Examining whether individuals can learn to control sACC activity is also important given the consistent association of this structure with various forms of psychopathology. Functional anomalies in the sACC have been implicated in unipolar depression [e.g., Drevets et al., 1997
; Gotlib et al., 2005
; Mayberg et al., 1999
], in bipolar disorder [e.g., Brooks et al., 2006
; Krueger et al., 2000
], and in obsessive-compulsive disorder [e.g., Van Laere et al., 2006
]. Moreover, Mayberg et al. 
demonstrated the antidepressant effect of exogenous down-modulation of sACC activity with microelectrode stimulation, suggesting that endogenous sACC modulation via neurofeedback training may yield similar clinical benefit.
While findings of Hamilton et al. 
provided an important proof of concept regarding the controllability of sACC with emotion-regulatory strategies, the rtfMRI technique used was applied to a small number of participants; thus, the generalizability of these results remains in question.

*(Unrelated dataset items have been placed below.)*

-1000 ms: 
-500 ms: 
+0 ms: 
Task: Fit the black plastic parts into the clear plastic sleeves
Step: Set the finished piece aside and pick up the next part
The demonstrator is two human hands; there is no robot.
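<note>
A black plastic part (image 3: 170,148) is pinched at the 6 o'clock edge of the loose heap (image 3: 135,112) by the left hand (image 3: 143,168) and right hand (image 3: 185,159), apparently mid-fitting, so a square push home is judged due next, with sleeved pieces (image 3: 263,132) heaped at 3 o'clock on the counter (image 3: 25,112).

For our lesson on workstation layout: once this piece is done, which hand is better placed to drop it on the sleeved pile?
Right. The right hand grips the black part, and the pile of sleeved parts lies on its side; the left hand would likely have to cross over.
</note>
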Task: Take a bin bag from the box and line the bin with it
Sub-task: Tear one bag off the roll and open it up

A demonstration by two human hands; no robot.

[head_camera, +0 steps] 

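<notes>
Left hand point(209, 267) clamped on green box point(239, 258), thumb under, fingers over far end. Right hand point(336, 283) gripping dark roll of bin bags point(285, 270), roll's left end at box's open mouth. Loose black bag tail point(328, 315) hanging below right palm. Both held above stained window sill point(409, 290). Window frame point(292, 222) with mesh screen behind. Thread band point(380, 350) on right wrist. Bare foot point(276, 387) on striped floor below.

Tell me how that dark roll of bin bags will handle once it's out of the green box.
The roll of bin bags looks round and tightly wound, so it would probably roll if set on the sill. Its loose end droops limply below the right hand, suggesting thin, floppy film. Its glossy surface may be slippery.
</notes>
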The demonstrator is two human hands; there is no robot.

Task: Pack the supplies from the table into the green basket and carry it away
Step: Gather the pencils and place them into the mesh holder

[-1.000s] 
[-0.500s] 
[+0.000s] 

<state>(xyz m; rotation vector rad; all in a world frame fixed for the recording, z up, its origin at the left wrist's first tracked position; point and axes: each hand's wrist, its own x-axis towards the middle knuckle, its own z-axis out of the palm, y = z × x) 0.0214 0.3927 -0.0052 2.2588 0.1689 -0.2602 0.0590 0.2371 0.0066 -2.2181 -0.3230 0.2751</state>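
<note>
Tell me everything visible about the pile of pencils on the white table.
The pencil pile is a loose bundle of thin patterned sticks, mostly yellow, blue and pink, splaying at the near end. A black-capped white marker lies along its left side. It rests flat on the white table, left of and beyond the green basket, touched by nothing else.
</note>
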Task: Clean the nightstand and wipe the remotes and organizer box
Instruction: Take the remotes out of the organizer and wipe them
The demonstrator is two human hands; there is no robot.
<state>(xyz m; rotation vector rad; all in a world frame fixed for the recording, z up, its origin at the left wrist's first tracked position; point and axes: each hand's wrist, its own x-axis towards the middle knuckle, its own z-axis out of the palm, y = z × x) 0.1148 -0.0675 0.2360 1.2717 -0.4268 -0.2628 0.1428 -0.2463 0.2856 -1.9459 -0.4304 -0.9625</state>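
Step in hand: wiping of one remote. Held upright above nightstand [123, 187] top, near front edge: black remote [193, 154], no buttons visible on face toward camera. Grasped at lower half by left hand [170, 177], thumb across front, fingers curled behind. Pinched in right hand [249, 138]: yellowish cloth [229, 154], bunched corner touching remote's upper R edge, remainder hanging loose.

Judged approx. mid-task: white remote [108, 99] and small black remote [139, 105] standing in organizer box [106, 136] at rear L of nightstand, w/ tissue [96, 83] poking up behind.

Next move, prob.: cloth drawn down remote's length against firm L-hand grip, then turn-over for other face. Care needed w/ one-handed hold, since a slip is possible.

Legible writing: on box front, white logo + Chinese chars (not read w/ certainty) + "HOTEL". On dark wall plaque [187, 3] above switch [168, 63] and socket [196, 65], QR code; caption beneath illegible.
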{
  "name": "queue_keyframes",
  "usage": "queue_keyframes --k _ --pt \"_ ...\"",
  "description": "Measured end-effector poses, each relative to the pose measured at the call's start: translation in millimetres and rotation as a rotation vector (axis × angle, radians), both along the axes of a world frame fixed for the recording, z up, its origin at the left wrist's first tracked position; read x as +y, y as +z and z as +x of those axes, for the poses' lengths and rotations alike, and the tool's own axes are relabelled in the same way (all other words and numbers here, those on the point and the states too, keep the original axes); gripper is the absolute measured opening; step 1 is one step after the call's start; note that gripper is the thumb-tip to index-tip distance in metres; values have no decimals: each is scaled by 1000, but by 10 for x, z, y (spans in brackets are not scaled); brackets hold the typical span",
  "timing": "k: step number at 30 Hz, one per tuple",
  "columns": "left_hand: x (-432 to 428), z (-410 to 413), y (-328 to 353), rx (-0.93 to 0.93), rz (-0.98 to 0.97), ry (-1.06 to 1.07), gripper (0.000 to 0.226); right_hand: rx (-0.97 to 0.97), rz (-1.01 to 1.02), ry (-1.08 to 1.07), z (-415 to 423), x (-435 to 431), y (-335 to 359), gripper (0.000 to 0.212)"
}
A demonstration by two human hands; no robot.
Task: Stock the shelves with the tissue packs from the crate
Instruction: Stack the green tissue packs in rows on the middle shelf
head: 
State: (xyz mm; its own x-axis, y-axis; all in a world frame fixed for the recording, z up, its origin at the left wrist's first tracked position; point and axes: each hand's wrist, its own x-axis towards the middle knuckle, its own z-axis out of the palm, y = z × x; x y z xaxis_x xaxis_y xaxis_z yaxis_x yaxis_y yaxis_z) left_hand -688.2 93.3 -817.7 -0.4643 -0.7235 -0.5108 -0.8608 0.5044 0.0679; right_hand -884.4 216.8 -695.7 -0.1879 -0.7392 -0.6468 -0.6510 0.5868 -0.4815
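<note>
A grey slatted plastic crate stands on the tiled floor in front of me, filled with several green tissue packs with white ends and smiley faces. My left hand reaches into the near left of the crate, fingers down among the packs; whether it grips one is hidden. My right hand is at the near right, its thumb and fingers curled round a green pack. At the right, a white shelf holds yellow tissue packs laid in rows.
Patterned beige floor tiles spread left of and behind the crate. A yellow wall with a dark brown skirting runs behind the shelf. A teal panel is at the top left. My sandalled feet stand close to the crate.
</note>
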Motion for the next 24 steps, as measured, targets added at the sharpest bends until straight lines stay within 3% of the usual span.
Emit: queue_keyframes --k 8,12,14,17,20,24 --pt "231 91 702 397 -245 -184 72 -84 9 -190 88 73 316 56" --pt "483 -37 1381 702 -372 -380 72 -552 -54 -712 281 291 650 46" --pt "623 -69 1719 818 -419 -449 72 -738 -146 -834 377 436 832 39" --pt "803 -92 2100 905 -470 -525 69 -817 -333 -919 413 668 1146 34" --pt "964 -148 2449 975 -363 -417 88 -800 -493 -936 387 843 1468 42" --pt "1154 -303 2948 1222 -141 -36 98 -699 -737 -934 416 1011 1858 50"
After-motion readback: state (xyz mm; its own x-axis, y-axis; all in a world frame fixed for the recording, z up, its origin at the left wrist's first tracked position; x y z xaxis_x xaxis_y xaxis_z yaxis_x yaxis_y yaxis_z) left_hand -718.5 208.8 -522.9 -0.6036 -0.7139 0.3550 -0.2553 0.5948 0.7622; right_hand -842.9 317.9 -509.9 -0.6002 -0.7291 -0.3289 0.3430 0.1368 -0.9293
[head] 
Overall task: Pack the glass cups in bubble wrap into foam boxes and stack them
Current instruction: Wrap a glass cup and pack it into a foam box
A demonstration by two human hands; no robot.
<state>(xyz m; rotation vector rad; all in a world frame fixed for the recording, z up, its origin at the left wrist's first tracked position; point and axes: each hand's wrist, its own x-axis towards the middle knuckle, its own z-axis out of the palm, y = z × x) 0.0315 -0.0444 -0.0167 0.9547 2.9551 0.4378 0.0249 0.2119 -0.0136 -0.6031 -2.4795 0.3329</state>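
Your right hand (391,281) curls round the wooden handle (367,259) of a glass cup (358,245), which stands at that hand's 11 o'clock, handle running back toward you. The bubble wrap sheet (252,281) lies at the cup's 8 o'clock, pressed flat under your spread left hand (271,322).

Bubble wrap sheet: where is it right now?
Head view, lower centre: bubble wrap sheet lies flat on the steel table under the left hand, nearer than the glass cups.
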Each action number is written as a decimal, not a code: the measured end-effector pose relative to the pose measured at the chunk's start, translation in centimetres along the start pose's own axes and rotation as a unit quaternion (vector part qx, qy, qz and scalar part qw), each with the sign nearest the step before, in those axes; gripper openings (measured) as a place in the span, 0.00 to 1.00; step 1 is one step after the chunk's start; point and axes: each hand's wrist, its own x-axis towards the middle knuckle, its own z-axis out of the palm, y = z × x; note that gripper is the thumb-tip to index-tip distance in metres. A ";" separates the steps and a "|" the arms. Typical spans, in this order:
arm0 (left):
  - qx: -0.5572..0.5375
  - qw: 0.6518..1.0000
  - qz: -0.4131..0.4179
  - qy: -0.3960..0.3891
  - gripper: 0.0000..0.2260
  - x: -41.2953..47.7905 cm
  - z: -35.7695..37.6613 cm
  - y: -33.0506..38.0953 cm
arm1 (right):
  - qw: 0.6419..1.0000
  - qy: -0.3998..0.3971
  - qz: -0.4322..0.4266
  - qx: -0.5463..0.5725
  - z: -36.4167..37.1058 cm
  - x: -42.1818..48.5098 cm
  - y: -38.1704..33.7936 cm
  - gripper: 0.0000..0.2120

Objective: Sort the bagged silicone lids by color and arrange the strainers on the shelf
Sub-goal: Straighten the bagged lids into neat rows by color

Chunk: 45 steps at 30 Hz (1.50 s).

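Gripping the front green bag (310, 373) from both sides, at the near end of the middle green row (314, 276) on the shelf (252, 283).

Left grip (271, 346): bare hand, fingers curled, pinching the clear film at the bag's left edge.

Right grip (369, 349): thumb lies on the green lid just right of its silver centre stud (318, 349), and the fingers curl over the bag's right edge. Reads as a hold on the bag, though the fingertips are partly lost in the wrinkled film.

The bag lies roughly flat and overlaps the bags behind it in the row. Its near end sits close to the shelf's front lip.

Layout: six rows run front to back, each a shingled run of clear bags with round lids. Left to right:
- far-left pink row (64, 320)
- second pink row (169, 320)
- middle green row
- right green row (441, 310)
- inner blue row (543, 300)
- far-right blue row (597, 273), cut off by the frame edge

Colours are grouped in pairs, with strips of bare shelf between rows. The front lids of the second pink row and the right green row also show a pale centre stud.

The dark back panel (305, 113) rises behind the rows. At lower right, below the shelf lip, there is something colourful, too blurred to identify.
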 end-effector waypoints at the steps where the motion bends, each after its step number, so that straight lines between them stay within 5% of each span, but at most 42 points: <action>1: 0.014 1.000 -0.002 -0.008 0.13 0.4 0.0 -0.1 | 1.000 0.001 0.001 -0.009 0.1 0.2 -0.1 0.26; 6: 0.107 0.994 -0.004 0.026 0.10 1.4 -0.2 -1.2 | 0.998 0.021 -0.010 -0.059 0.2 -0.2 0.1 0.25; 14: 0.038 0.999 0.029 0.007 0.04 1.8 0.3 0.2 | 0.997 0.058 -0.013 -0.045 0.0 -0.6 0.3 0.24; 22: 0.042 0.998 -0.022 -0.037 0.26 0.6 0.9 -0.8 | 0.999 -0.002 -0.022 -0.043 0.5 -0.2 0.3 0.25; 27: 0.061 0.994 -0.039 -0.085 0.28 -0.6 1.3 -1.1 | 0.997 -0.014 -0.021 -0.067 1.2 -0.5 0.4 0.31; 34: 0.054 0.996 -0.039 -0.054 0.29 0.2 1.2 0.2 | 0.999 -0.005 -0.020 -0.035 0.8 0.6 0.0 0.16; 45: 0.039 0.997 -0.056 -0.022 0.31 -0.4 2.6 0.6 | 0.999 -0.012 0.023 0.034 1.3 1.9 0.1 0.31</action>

Moreover, participants in that study were given generic seed strategies to regulate sACC activity over a single training run: participants upregulated negative emotion to increase sACC signal and upregulated positive emotion to decrease sACC signal. Thus, the findings from that study do not rule out the possibility that the sACC ROI signal was merely tracking the emotional state of the participant, and that sACC feedback itself did not play an important role in determining sACC activity. Finally, Hamilton et al. did not address whether learned control over the sACC could generalize in the absence of sACC neurofeedback. In addressing these concerns, the present rtfMRI study examines activity in a sACC ROI in an experimental group of participants before, during, and after sACC neurofeedback training, and in a control group run through an isomorphic paradigm using yoked, sham neurofeedback. Thus, this study allows us not only to assess whether sACC neurofeedback facilitates regulation of this structure beyond what may be associated with implementing an emotion-regulatory strategy alone, but further, to determine whether sACC neurofeedback training effects generalize to a neurofeedback-free context. We predicted that participants in the experimental group, but not in the sham neurofeedback control group, would be able to control sACC activity better when shown a sACC neurofeedback signal than when engaging in an emotional regulatory strategy before neurofeedback training. We also predicted that neurofeedback training effects in the experimental group would persist into a neurofeedback-free post-training scan.